Although the exact mechanisms underlying the biogenesis of placental large-EVs is unknown, morphological observations by electron microscopy indicate that they are constitutively released from the apical side of the syncytiotrophoblast at the microvilli [25,26]. Other reports have indicated that one-third of SNAs themselves release large-EV sized vesicles, although this would be a very minor source of large-EVs [12,27].

Placental small-EVs encompass exosomes that originate from the late endosomal system [4], but also nano-sized EVs that originate through other routes of biogenesis, e.g. through blebbing at the surface membrane of the syncytiotrophoblast. The concentrations of both large- and small-EVs collected from placental explants increase substantially (∼100-fold) from 8 to 12 weeks of gestation [18], while up to ∼8-fold increase in concentrations have been reported in the maternal blood from first-trimester to third-trimester [19,20].

Macro-EVs were first reported to be localized in the lungs of women who had died during pregnancy approximately 120 years ago [6]. Macro-EVs travel from the placenta via large veins until they become physically lodged in the first small vessels they encounter in the maternal lungs. A comparison of the numbers of macro-EVs in the uterine and peripheral blood confirmed that vast majority of these very large EVs do not pass through the maternal lungs into the periphery [28] and substantial numbers of them have only been reported in human maternal lungs and no other organs [29,30]. Quantification of macro-EVs in maternal lungs pre- and post-partum confirmed that macro-EVs are rapidly cleared, usually in 3–4 days [30]. One estimate suggests that approximately 100,000 macro-EVs are extruded from the normal placenta each day [31] with another estimate suggesting that at 12 weeks of gestation there are approximately 50,000 macro-EVs released into the maternal blood daily rising to 800,000 at term [32]. The number of macro-EVs extruded from the placenta is reported to increase 20-fold in women with preeclampsia [33]. Placental macro-EVs are particularly important for understanding the biodistribution of placental EVs as, to our knowledge, these are the only EVs whose biodistribution has been characterized in women. This means that placental macro-EVs can be used as an important positive control to demonstrate that animal models accurately reflect that biodistribution of EVs in humans. This was the case for Tong et al., who injected human macro-EVs into pregnant and non-pregnant mice and found that these vesicles were localized exclusively to the lungs [34].

Although the exact physiological processes responsible for clearing macro-EVs from the pulmonary vessels requires further investigation, pulmonary endothelial cells may participate through phagocytosing these EVs while macro-EVs may also undergo further blebbing into smaller particles which may effectively reduce the macro-EV size [27,35,36]. It was previously suggested that there may be a syncytiolysin that dissolves the macro-EV in the lungs but there is little or no evidence supporting this hypothesis [30].

The physiological role of macro-EVs requires further elucidation, especially in the context of the maternal lung.
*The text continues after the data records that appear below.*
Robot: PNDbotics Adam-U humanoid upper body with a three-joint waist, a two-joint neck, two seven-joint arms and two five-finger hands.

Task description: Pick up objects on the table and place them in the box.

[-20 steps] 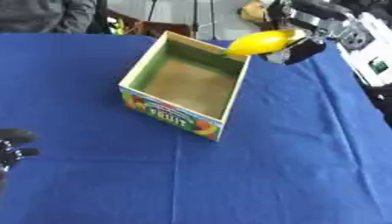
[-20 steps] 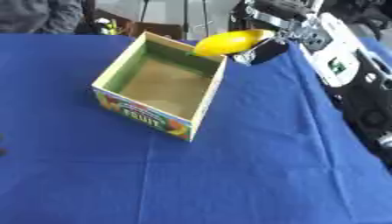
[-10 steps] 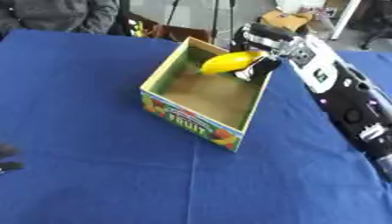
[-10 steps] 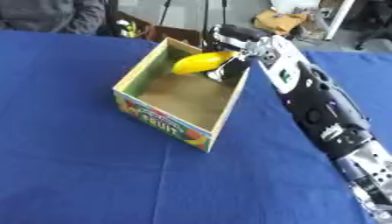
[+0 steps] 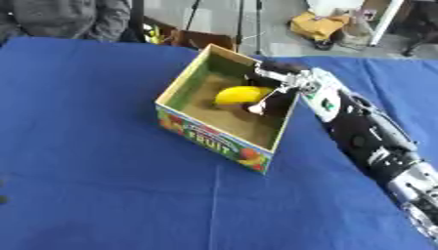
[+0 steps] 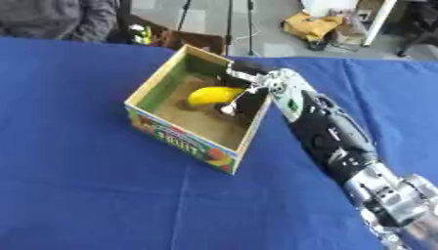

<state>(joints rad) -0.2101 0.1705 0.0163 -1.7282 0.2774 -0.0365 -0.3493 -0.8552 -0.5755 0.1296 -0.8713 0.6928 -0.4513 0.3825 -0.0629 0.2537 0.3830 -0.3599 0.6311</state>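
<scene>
Inside the box point(image 5: 221, 144), lemon point(image 5: 240, 94) against fingers point(image 5: 259, 105)

1. Both views are evenly and brightly lit; no strong glare is seen on the blue table point(image 5: 102, 185).
2. Soft shadow is cast inside the box point(image 5: 224, 140), beneath the right hand point(image 5: 272, 93).
3. The whole picture is softened by blur; the print on the box front is smeared.
4. The floor beyond the table's far edge is rendered paler and out of focus.
</scene>
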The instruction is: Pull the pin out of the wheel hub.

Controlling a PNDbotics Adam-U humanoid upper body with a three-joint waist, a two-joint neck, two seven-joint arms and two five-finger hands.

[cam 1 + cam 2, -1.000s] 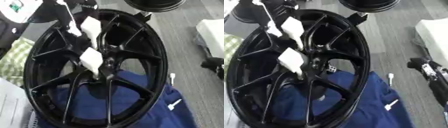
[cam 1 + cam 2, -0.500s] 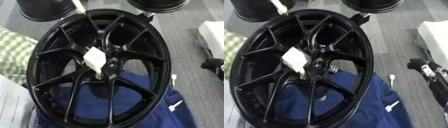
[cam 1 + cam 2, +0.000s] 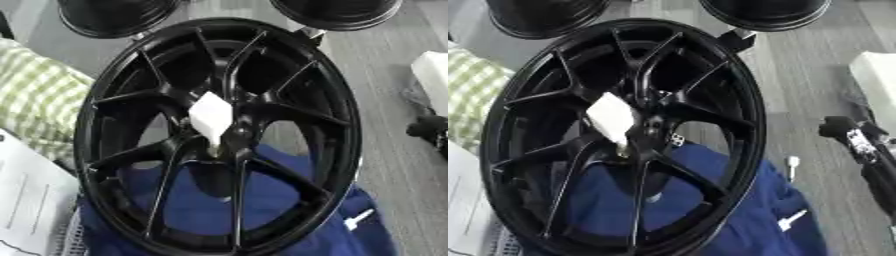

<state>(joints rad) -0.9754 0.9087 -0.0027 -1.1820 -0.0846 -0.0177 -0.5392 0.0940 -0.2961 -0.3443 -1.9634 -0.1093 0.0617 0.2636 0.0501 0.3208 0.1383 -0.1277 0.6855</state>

In a normal healthy pregnancy, macro-EVs are cleared from the maternal circulation without generating an inflammatory response, and there is evidence macro-EVs carry markers of programmed cell death such that they may be involved in mediating anti-inflammatory or tolerogenic responses to fetal antigens [37] as is the case for apoptotic bodies from other cells [38]. Macro-EVs may also contribute to the pathology of pregnancy complications such as preeclampsia, via the transfer of aberrant EV cargos, including ‘danger signals/alarmins’ and miRNAs that can dysregulate gene expression in recipient endothelial cells and lead to their activation in vitro [35,39].
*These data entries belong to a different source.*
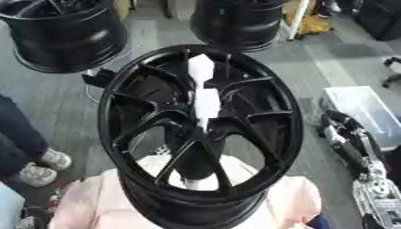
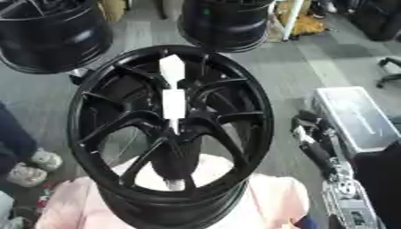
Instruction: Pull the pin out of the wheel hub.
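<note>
Black wheel hub (image 1: pixel 200 134) on a pink-covered worktop (image 1: pixel 86 201), white pin (image 1: pixel 205 96) standing in its centre, untouched. Right hand (image 1: pixel 338 130) hangs beside the rim; finger state indeterminate. Left hand unseen. Extraction remains.

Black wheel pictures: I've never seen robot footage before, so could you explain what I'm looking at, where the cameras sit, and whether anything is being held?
Both pictures come from the two eyes of one camera in a humanoid robot's head, looking down, so they show nearly the same thing. In the middle stands a black wheel hub on a surface draped in pink cloth. The white pin sticks out of its centre; pulling it out is the job, and that is not yet done. At the right edge the robot's black and silver right arm reaches up, ending in its right hand, which is away from the wheel and touches nothing. The left hand is out of sight. Two other black wheels stand behind.
</note>
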Robot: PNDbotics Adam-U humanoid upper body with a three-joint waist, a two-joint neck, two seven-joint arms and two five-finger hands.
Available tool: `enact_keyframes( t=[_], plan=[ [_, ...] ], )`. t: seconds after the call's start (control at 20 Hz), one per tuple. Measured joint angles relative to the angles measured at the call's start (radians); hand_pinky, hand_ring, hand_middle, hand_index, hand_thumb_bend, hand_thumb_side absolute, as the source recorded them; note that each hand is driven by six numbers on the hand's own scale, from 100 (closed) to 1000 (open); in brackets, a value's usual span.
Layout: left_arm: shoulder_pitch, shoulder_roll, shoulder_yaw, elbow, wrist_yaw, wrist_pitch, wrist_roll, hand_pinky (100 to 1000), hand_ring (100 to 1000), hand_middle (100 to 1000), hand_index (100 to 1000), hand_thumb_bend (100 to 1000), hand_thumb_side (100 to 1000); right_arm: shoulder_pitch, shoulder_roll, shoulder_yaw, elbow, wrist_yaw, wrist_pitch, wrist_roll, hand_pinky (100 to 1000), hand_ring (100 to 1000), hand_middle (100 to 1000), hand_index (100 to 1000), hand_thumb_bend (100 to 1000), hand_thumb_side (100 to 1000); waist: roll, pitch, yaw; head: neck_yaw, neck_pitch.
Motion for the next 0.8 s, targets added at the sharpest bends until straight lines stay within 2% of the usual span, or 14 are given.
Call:
enact_keyframes(
  t=[0.3,0.6,0.8],
  plan=[
    [0.001,0.000,0.000,0.000,0.000,0.000,0.000,682,586,583,612,243,618,-0.039,-0.028,-0.021,0.000,0.010,-0.003,-0.015,672,633,743,804,234,453,0.000,-0.001,0.001,0.003,0.000],
    [0.003,0.000,-0.005,0.000,0.000,0.001,-0.003,682,586,583,612,242,619,-0.165,-0.142,-0.040,-0.012,0.042,-0.010,-0.044,685,643,748,811,229,451,-0.004,-0.004,0.007,0.007,0.001],
    [0.003,0.000,-0.007,0.000,0.000,0.000,-0.009,682,586,583,611,241,620,-0.281,-0.234,-0.015,-0.019,0.068,-0.016,-0.033,698,655,754,821,237,443,-0.005,-0.004,0.015,0.007,0.001]
  ],
)
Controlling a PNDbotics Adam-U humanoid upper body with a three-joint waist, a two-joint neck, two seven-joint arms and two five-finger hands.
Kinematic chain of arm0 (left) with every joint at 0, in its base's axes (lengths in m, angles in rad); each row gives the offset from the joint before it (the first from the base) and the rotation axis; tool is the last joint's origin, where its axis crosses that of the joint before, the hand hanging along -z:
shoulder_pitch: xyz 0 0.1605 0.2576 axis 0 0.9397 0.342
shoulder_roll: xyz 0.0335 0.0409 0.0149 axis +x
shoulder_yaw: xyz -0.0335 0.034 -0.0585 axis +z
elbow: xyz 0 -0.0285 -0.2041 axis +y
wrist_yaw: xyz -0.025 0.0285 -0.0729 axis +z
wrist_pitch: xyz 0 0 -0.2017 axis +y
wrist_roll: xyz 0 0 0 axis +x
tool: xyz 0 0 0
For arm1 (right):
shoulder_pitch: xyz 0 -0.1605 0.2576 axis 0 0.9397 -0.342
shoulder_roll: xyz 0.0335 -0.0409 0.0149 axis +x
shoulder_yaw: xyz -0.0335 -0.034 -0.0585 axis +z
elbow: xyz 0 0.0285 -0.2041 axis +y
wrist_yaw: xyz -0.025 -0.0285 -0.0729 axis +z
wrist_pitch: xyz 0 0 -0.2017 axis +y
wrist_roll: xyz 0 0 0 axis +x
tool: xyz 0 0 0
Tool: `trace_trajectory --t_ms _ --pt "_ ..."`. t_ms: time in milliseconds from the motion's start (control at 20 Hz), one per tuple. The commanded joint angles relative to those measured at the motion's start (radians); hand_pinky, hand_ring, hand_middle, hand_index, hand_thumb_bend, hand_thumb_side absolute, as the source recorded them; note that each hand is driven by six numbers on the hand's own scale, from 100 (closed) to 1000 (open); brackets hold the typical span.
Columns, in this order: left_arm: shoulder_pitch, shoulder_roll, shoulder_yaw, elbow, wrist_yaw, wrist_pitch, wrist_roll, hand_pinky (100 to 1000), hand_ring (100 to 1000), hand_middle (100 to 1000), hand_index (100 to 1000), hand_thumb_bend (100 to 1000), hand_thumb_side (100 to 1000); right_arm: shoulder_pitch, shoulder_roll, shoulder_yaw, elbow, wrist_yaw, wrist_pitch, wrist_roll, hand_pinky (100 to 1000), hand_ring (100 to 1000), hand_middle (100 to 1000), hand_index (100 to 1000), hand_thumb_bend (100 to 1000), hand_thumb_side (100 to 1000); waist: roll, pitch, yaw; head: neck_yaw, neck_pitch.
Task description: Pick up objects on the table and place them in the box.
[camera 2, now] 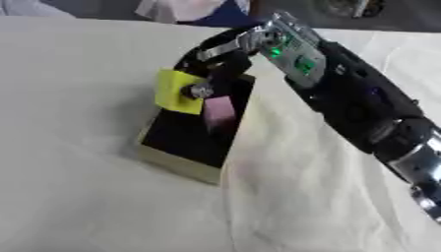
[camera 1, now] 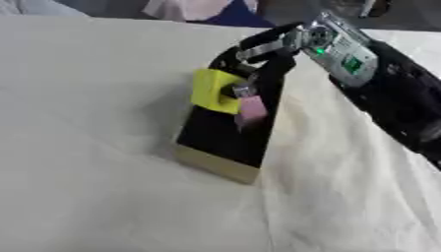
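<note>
Box (camera 1: 226,142): tan cardboard with a dark inside, standing on the cloth near the middle of the view, narrowing toward the far end; near wall pale and bare.
Yellow block (camera 1: 213,90): held above the box's far half, flat face turned toward the left, lifted clear of the cloth.
Pink piece (camera 1: 251,109): small, hanging just below and to the right of the yellow block, over the dark inside of the box; whether touching the box floor cannot be told.
Right hand (camera 2: 226,58): reaching in from the upper right, over the far end of the box; fingers curled down and closed round the yellow block, a silver fingertip (camera 2: 202,90) pressed against its right face.
Right wrist (camera 2: 291,49): silver plate with a green light, just behind the fingers; black forearm running off toward the lower right.
Left hand: out of both views.
Table (camera 1: 86,187): covered with a cream cloth, creased to the right of the box.
Far edge: blurred shapes in white, pink and blue beyond the cloth, not touching anything on it.
</note>
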Motion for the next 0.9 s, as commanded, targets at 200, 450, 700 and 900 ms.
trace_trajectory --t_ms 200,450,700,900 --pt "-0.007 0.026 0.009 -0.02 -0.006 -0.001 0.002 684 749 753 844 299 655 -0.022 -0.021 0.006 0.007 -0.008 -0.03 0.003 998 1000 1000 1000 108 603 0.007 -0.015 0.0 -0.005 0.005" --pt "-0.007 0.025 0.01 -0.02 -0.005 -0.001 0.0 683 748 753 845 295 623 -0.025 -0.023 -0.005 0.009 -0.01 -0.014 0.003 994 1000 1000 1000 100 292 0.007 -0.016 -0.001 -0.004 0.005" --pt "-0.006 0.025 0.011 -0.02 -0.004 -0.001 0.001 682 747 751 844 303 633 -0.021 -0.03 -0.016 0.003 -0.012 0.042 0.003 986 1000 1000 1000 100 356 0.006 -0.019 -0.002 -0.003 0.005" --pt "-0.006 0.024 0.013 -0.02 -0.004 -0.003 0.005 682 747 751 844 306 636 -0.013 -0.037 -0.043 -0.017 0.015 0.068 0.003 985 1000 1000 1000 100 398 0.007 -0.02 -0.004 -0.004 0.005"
To date, the two published studies that have investigated the biodistribution of placental large-EVs have utilised EVs derived from human placental explant culture in mouse models (Table 1). These studies have led to the following findings.
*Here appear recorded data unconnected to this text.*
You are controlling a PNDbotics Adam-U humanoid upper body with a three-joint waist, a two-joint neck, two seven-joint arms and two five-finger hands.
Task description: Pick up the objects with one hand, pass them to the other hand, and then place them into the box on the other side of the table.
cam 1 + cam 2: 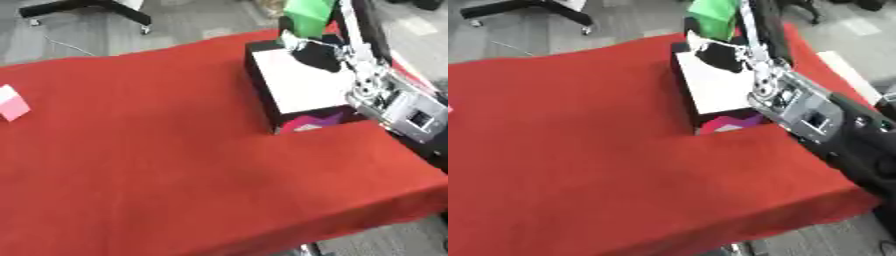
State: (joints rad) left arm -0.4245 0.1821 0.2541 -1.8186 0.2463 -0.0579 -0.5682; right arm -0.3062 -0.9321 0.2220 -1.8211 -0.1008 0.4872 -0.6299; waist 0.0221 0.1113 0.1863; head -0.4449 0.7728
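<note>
One hand at work: your right hand (317,54) is over the box (302,85) near the bench's right far corner, arm coming in along the right edge.
Left hand: it shows in neither view.
Thing carried: a green object (308,14) sits at the top of the right hand, above the box's far end; it looks like folded or crumpled green material, and more than that you cannot make out.
Fingers: they appear curled round the green object, though the dark hand blurs against the box, so take that as likely rather than certain.
Box: dark walls, pale inside, with pink and purple print on the side facing you; it stands on the red bench (175,150) close to the right edge.
Other thing: a pink and white block (10,102) lies at the bench's left edge, well apart from the box, untouched.
Step in hand: you seem to be on the placing step, with the hand-over behind you judging by which hand carries the object.
Next move calls for: lower the hand until the green object is inside the walls, over the pale floor, then spread the fingers and lift clear without catching the far wall.
Left to do: the pink and white block is not yet in the box.
</note>
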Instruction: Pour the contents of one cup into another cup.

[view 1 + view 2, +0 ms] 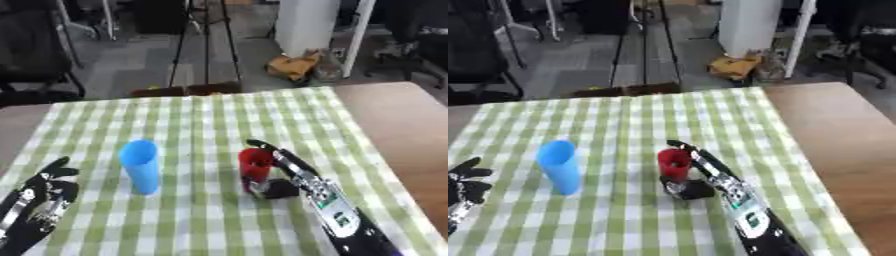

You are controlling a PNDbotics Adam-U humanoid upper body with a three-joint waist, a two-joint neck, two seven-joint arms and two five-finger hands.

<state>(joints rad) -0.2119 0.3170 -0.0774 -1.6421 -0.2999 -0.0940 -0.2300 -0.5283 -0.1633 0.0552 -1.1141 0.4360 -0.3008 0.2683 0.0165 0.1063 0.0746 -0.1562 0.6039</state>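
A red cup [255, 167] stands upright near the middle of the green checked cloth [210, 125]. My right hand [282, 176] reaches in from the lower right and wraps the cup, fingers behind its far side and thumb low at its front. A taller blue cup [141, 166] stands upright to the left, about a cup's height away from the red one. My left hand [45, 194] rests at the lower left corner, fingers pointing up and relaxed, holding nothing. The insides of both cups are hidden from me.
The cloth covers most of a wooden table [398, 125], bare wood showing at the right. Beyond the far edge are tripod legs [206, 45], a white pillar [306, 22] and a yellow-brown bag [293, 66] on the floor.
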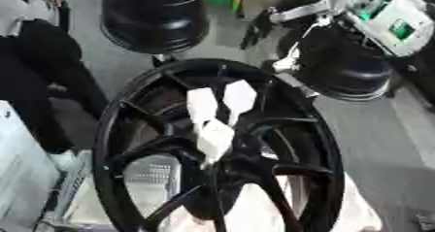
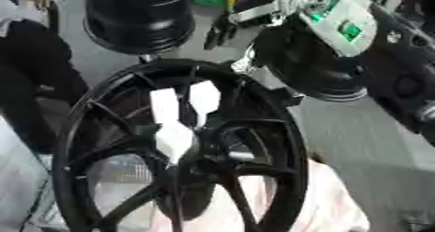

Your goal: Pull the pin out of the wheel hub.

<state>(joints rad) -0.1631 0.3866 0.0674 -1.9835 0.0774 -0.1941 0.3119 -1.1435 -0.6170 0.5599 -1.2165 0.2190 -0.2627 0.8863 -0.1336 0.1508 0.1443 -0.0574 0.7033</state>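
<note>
Black wheel hub [image 1: 221, 148] upright, white tags [image 1: 219, 110] at centre. Second wheel [image 1: 153, 15] behind. Right hand [image 2: 223, 29] upper right, fingers' state unclear. Left hand unseen.

**Black wheel hub filling the lower frame, robot arm sitting at the upper right**

A large black wheel hub [image 1: 217, 148] is standing upright across the centre and lower part of the frame, its spokes fanning out from the middle. Three white tag-like pieces [image 1: 219, 110] are sitting on the spokes just above the hub's centre; what they are is unclear. A second black rim [image 1: 153, 17] is standing at the top centre-left. A black and silver robot arm [image 1: 340, 37] with a white and green panel is reaching in from the upper right, its hand not clearly distinguishable. A person in dark clothing [image 1: 38, 71] is showing along the left edge.
</note>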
The lungs and the liver are the major sites in which placental large-EVs were detected. Following tail vein administration into non-pregnant and pregnant mice, human placental large-EVs are seen exclusively in the lungs at 2 min, with gradually decreasing levels in the lungs until 24 h with concomitantly increasing detection in the liver and to a lesser extent other organs [34,40]. This may not be a placenta-specific pattern of EV biodistribution as intravenous (i.v.) administration of both small- and large-EVs from other sources including 4T1 cells, macrophages, and dendritic cells were also reported to result in exclusive localization in the lungs very early on (3 min) following tail vein administration [41], and moderate levels of detection in the lungs and concomitant high levels of detection in the liver of non-pregnant mice at ∼4 h [42,43]. This time-dependent change in biodistribution probably reflects the initial entrapment of EVs in the lungs as the organ with the first capillary bed in which injected EVs must pass through before disseminating to the liver and other organs. While the localization of large-EVs to the maternal lungs is in part likely due to the first-pass effect, it is equally clear that despite vast quantities of blood passing through the lungs, significant amounts of placental EVs are retained in the lungs suggesting a specific interaction of the EVs with pulmonary cells. As the resting mouse passes its entire blood volume around the body 7–8 times/minute [44], that the movement of some large-EVs from the lungs is delayed for up to 24 h also suggests that there is a transient interaction between the EVs and pulmonary cells.

During pregnancy, the maternal lungs undergo anatomical and functional changes, including changes to the extracellular matrix (ECM) and increased phagocytic activity [34], which one could hypothesize would affect the biodistribution of EVs. However, the current literature is limited and inconsistent. Tong et al. observed clear differences between pregnant and non-pregnant mice in terms of greater accumulation of placental large-EV signals in the lungs of pregnant mice while greater signals were seen in the liver of non-pregnant mice at the same timepoint [34]. In contrast, Tsai et al. did not reproduce this outcome in pregnant mice and showed an approximately 6-fold greater localization of placental large-EVs in the liver than the lungs in pregnant mice [40]. However, unlike Tong et al., Tsai et al. did not compare biodistribution between pregnant and non-pregnant animals within the same experiment.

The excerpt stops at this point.